## WHAT THIS TASK INVOLVES
When you answer, copy every line of the listing below exactly.

## INPUT DATA
════════

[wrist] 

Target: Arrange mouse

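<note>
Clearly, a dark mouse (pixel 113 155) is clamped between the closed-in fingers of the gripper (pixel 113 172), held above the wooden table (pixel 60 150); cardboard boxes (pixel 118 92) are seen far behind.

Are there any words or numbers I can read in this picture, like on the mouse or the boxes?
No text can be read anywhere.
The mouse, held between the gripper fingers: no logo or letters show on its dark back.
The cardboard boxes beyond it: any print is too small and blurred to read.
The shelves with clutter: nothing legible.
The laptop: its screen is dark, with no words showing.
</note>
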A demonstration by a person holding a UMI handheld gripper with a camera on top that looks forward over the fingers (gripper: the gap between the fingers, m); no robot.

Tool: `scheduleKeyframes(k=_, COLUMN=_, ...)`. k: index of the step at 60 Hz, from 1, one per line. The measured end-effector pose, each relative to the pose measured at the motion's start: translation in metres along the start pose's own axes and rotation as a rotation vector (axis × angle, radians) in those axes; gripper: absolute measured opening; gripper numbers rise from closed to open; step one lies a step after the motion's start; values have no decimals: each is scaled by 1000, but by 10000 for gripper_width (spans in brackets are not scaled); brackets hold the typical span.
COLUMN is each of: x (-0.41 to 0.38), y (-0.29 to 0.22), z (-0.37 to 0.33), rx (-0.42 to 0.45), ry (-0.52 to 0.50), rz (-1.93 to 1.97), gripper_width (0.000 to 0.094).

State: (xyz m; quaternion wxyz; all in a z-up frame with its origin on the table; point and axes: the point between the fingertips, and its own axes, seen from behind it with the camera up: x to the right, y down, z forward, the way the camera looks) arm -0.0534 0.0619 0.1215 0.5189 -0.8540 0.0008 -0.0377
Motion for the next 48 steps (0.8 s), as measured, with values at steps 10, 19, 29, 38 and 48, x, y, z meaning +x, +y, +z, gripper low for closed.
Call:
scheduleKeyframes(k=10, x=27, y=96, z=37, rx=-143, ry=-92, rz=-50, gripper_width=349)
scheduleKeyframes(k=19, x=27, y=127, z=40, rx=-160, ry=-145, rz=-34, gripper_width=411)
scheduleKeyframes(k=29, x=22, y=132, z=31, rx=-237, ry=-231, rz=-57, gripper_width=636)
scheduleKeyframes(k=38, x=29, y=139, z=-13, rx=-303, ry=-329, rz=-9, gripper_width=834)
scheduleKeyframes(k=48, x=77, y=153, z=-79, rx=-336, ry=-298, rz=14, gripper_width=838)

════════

## ANSWER TO THIS EXERCISE
[wrist] 

Target: Arrange mouse

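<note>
Clearly, a dark mouse (pixel 113 155) is clamped between the closed-in fingers of the gripper (pixel 113 172), held above the wooden table (pixel 60 150); cardboard boxes (pixel 118 92) are seen far behind.

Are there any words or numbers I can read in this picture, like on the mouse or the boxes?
No text can be read anywhere.
The mouse, held between the gripper fingers: no logo or letters show on its dark back.
The cardboard boxes beyond it: any print is too small and blurred to read.
The shelves with clutter: nothing legible.
The laptop: its screen is dark, with no words showing.
</note>
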A demonstration by a person holding a UMI handheld gripper with a camera on top that looks forward over the fingers (gripper: the gap between the fingers, m); no robot.

Tool: `scheduleKeyframes(k=_, COLUMN=_, ...)`. k: index of the step at 60 Hz, from 1, one per line. The measured end-effector pose, each relative to the pose measured at the motion's start: translation in metres along the start pose's own axes and rotation as a rotation vector (axis × angle, radians) in those axes; gripper: absolute measured opening; gripper numbers rise from closed to open; step one lies a step after the motion's start; values have no decimals: each is scaled by 1000, but by 10000 for gripper_width (spans in brackets are not scaled); brackets hold the typical span.
COLUMN is each of: x (-0.41 to 0.38), y (-0.29 to 0.22), z (-0.37 to 0.33), rx (-0.42 to 0.45), ry (-0.52 to 0.50), rz (-1.93 to 1.97), gripper_width (0.000 to 0.094).

State: (xyz m; quaternion wxyz; all in a z-up frame with its origin on the table; point and axes: the point between the fingertips, and its own axes, seen from behind it with the camera up: x to the right, y down, z forward, the way the camera looks) arm -0.0534 0.0619 0.1215 0.5189 -0.8540 0.0008 -0.0377
Motion for the next 48 steps (0.8 s), as measured, with values at steps 10, 19, 29, 38 and 48, x, y, z meaning +x, +y, +z, gripper low for closed.
Call:
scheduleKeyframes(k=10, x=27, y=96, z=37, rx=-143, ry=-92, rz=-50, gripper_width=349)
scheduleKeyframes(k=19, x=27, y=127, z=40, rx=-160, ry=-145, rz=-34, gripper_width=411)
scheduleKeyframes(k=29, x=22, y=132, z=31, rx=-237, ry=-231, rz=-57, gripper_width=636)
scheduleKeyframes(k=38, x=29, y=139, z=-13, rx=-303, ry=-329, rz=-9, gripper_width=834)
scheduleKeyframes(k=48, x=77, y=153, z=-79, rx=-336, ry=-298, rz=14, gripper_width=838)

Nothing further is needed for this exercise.